What the task requires | The stretch from the line with "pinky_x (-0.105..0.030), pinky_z" through the line with "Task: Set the" in the records below: write it out exactly, and nothing else.

▼

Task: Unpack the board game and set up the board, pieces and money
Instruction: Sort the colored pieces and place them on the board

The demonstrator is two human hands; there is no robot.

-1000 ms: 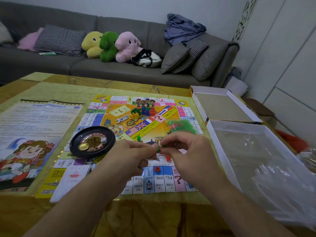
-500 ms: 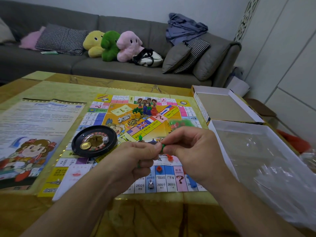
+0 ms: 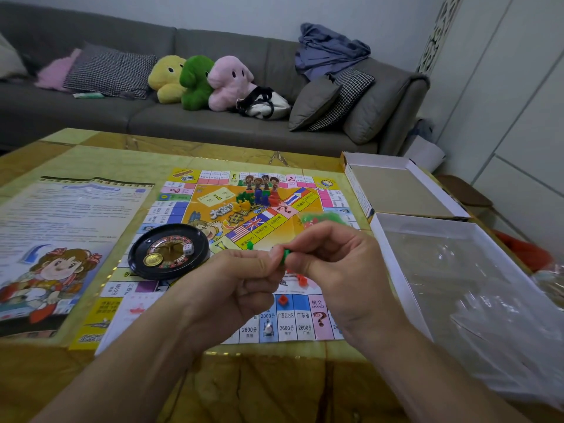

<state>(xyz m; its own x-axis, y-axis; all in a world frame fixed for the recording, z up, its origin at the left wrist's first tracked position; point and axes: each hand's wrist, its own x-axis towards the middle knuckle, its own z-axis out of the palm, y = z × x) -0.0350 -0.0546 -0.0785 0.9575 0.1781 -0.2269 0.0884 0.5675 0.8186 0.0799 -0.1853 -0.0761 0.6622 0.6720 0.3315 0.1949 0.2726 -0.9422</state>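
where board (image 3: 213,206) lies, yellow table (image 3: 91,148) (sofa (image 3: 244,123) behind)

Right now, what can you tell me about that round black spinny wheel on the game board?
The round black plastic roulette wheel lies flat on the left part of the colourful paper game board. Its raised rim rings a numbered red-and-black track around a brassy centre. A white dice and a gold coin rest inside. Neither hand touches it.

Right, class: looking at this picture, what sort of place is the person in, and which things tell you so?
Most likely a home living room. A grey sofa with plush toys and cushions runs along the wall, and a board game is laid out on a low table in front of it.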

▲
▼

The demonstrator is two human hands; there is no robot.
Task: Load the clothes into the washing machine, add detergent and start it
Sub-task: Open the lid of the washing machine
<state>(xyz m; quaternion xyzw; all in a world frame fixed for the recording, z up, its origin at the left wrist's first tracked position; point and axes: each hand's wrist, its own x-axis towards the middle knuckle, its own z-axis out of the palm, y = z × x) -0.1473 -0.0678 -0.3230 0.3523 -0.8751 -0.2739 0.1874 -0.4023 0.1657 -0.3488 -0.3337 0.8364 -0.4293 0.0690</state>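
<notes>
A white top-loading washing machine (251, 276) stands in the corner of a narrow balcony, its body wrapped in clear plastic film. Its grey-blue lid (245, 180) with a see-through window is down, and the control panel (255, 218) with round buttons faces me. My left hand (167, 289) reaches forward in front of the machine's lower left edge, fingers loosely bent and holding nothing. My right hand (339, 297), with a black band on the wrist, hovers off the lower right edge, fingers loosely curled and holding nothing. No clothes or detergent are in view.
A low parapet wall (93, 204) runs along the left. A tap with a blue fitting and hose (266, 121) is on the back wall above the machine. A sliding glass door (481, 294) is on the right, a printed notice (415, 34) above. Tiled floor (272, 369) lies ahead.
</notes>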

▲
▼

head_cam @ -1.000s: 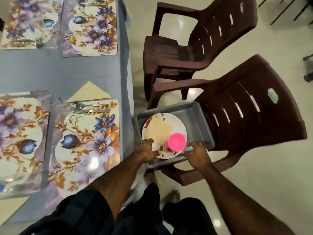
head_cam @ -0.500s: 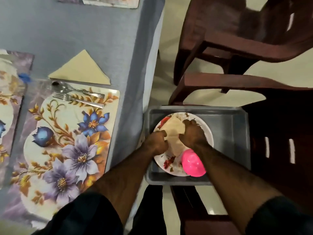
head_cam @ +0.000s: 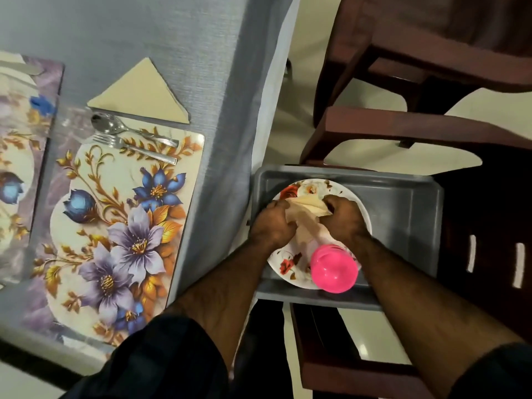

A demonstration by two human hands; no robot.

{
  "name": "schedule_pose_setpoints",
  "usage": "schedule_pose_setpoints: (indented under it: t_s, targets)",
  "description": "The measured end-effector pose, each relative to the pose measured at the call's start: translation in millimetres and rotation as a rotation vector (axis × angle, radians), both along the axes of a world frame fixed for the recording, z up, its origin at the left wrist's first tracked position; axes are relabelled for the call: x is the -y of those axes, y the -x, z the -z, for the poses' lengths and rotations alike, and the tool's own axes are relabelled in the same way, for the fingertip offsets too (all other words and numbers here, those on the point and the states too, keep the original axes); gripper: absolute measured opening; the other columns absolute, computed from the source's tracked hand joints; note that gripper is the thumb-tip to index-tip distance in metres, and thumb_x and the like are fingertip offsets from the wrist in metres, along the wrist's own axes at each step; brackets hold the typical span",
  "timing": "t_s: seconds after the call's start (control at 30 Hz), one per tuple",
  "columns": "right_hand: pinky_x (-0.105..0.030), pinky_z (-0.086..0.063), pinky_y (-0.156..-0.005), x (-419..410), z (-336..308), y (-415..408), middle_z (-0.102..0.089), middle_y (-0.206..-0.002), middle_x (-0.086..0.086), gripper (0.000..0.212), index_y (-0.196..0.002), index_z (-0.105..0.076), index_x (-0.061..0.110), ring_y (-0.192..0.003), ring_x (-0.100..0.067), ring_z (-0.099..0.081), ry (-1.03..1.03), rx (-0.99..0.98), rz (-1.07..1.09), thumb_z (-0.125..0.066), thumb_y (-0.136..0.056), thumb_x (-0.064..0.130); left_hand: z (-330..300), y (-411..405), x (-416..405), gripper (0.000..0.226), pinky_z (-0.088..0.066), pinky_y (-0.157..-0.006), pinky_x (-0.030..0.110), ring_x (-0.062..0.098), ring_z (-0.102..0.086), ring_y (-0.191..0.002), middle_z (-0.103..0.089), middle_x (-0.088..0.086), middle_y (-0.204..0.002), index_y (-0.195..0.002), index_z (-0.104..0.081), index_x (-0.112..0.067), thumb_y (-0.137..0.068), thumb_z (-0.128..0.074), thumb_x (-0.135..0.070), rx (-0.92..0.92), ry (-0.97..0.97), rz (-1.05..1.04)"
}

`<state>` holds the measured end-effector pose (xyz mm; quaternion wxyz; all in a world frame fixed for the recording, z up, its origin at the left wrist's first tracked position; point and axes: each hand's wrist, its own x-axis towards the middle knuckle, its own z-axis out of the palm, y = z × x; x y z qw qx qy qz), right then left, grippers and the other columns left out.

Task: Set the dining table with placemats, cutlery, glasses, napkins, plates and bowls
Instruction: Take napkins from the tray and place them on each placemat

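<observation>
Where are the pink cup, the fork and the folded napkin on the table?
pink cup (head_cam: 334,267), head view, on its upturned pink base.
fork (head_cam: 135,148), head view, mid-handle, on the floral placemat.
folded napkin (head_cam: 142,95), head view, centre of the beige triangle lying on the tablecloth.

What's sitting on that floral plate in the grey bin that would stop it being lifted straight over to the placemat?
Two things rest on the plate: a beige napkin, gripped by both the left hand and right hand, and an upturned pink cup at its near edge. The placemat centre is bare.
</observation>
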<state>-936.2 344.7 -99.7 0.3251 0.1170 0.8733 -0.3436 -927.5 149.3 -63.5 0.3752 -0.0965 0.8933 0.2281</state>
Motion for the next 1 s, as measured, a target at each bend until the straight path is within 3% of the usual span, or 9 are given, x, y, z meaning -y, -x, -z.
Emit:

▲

Result below |
  "columns": "right_hand: pinky_x (-0.105..0.030), pinky_z (-0.086..0.063), pinky_y (-0.156..-0.005), x (-419..410), z (-336..308), y (-415..408), middle_z (-0.102..0.089), middle_y (-0.206..-0.002), middle_x (-0.086..0.086), gripper (0.000..0.212), index_y (-0.196..0.002), index_z (-0.105..0.076), index_x (-0.061..0.110), ring_y (-0.192..0.003), ring_x (-0.100..0.067), ring_z (-0.099..0.081), ry (-1.03..1.03), rx (-0.99..0.98), rz (-1.07..1.09), thumb_z (-0.125..0.066), thumb_y (-0.136..0.056), thumb_x (-0.064..0.130); left_hand: z (-330..300), y (-411..405), x (-416..405), gripper (0.000..0.226), pinky_z (-0.088..0.066), pinky_y (-0.157..-0.006), pinky_x (-0.030..0.110), ring_x (-0.062..0.098), ring_z (-0.102..0.086), ring_y (-0.191..0.002), middle_z (-0.103..0.089), middle_x (-0.088..0.086), middle_y (-0.204..0.002), index_y (-0.195..0.002), index_z (-0.104..0.081), index_x (-0.112..0.067), thumb_y (-0.137..0.068), thumb_z (-0.128..0.074), thumb_x (-0.135..0.070), rx (-0.92..0.92), ry (-0.97..0.97), rz (-1.05..1.04)"
}

`<state>` holds the measured end-effector pose (xyz mm; quaternion wxyz; all in a world frame fixed for the recording, z up, its origin at the left wrist's first tracked position; point and axes: each hand's wrist, its own x-axis towards the middle knuckle, its own z-axis out of the palm, y = z × x; x y z qw qx qy qz), right then left, grippers and the other columns left out.

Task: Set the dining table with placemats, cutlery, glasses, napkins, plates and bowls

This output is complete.